### What this task involves
Please return the listing exactly as it stands, skipping any pictures.

### Given information

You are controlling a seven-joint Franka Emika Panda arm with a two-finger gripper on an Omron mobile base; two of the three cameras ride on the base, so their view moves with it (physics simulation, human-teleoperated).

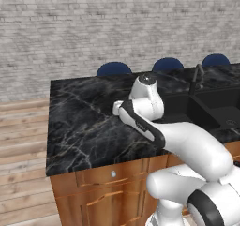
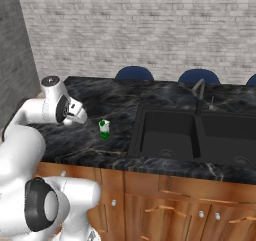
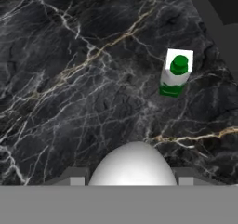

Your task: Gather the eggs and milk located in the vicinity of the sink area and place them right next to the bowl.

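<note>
egg (image 3: 133,165) is sitting clamped between the gripper (image 3: 132,179) jaws, held above the black marble counter (image 3: 69,93). likely light, smooth, rounded & fragile, so prob. slipping if squeezed off-centre; gripping across its widest part w/ gentle force looks safest. milk (image 3: 175,74) is standing upright on the counter beside the sink (image 2: 192,135), untouched. arm is folding back over the counter w/ hand pointing down.

Egg (image 3: 133,165) lower half cut off by bottom band; sink (image 2: 195,135) right basin cropped.
</note>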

### Result of this exercise
You are controlling a seven-joint Franka Emika Panda arm with a two-finger gripper on an Omron mobile base; two of the three cameras ride on the base, so their view moves with it (physics simulation, human-teleoperated).


Your task: Gather the eggs and milk located in the vicinity of the sink area and place them right next to the bowl.

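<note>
egg (image 3: 133,165) is sitting clamped between the gripper (image 3: 132,179) jaws, held above the black marble counter (image 3: 69,93). likely light, smooth, rounded & fragile, so prob. slipping if squeezed off-centre; gripping across its widest part w/ gentle force looks safest. milk (image 3: 175,74) is standing upright on the counter beside the sink (image 2: 192,135), untouched. arm is folding back over the counter w/ hand pointing down.

Egg (image 3: 133,165) lower half cut off by bottom band; sink (image 2: 195,135) right basin cropped.
</note>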

The response to the exercise is now complete.